Im Juni 1910 wird der 30jährige Strafgefangene Edmund Englert, der in Rendsburg eine vierjährige Haftstrafe wegen wiederholten Diebstahls absitzt, aufgrund auffälligen Verhaltens in die „Irrenabteilung“ der Strafanstalt Münster überführt. Bereits bei der Aufnahmeuntersuchung bezeichnet er sich als großen Erfinder und diktiert dem Arzt die Liste seiner Projekte, nämlich: automatische Eisenbahnkupplung, Automobilsteuerung, Sensationszylinder, Aerophon, schwebender Frosch mit Musik, sprechende Zigaretten, Gaskraftturbine, Straßentypograph, Seelenspiegel, Tarnkappe, Krawattenbefestiger, elektrischer Feuermelder, Alarmapparat gegen Einbruch (!); außerdem habe er das „Wesen des Sehens“ entdeckt. In den folgenden Tagen erstellt Englert eigenhändig ein zwölfseitiges „Compendium der Geschichte meiner Erfindungen“, die er nicht nur beschreibt und skizziert, sondern auch nach ihren voraussichtlichen Verkaufserlösen bewertet.
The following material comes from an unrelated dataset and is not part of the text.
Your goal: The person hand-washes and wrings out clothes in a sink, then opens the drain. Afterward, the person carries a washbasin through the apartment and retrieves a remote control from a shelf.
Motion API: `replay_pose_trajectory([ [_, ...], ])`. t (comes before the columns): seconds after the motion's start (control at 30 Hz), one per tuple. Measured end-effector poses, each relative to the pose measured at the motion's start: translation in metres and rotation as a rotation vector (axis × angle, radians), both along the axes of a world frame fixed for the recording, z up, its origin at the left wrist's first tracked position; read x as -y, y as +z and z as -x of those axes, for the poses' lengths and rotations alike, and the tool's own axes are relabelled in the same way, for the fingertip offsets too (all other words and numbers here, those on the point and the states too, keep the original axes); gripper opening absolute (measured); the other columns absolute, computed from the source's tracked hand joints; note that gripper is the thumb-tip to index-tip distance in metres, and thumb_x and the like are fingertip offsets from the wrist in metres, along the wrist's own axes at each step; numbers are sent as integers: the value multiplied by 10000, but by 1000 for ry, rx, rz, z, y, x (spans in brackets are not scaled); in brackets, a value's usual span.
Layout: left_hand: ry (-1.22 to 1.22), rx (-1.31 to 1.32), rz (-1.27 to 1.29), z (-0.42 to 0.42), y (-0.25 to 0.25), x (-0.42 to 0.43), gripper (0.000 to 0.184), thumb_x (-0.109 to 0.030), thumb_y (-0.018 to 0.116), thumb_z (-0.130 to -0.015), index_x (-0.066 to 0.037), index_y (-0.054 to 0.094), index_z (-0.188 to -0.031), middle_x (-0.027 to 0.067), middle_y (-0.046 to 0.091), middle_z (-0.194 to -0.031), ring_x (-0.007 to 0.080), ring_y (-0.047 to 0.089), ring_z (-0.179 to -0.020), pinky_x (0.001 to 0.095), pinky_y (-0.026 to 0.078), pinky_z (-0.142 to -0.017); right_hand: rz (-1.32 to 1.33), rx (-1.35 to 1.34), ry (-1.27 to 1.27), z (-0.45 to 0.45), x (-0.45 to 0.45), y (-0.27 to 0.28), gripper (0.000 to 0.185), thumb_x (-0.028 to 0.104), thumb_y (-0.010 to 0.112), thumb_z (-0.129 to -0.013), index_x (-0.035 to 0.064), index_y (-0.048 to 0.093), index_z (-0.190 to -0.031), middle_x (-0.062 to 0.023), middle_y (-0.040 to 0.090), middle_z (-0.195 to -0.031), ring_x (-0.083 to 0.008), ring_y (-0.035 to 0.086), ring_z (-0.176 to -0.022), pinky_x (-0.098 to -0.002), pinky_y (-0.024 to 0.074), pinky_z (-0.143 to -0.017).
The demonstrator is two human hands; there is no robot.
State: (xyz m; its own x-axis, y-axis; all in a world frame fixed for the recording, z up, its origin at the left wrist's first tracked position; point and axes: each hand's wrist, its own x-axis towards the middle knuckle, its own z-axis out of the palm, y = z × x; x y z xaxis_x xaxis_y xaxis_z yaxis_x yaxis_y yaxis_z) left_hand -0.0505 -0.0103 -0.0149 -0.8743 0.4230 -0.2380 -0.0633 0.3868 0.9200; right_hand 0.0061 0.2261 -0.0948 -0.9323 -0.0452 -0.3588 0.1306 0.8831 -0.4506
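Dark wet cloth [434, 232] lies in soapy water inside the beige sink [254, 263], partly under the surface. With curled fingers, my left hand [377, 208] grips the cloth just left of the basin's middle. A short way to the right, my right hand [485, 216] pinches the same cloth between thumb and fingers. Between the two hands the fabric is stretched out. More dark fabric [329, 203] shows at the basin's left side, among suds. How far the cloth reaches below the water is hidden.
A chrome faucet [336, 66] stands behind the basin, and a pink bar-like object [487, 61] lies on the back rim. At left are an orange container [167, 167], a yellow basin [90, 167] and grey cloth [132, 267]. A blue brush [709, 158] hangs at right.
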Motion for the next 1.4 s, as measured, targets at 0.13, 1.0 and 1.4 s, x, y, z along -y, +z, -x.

Der Anstaltsarzt kommentiert Englerts Ausführungen in seinem Gutachten mit ironischer Distanz, bescheinigt ihm sprachliche Gewandheit und durchschnittliche Intelligenz und beantragt nach fünfmonatiger Beobachtung, da „zur Zeit der objektive Nachweis einer manifesten Geistesstörung nicht mehr erbracht werden kann“, die Rückverlegung in den normalen Strafvollzug – obwohl er im Krankenbericht Beobachtungen wie diese festgehalten hat: Treibt allerhand Unfug kindischer Art, springt über Tisch und Bänke, balgt sich umher, stellt sich auf die Hände, Beine in die Höhe und läuft so durch den Saal.
Schon im Februar 1911 jedoch wird Englert wieder in die „Irrenabteilung“ zurückverlegt und von dort nach drei Monaten mit der Diagnose „degenerativ gefärbte chronische Paranoia“ in die Psychiatrische und Nervenklinik in Kiel überwiesen. Seine Erfindungen sind offenbar nicht so lukrativ wie erhofft, denn 1924 sitzt er wieder wegen Diebstahls zwei Jahre in Werl ein.
LAV NRW W, Q 923/Justizvollzugsanstalt Münster, Nr. 805.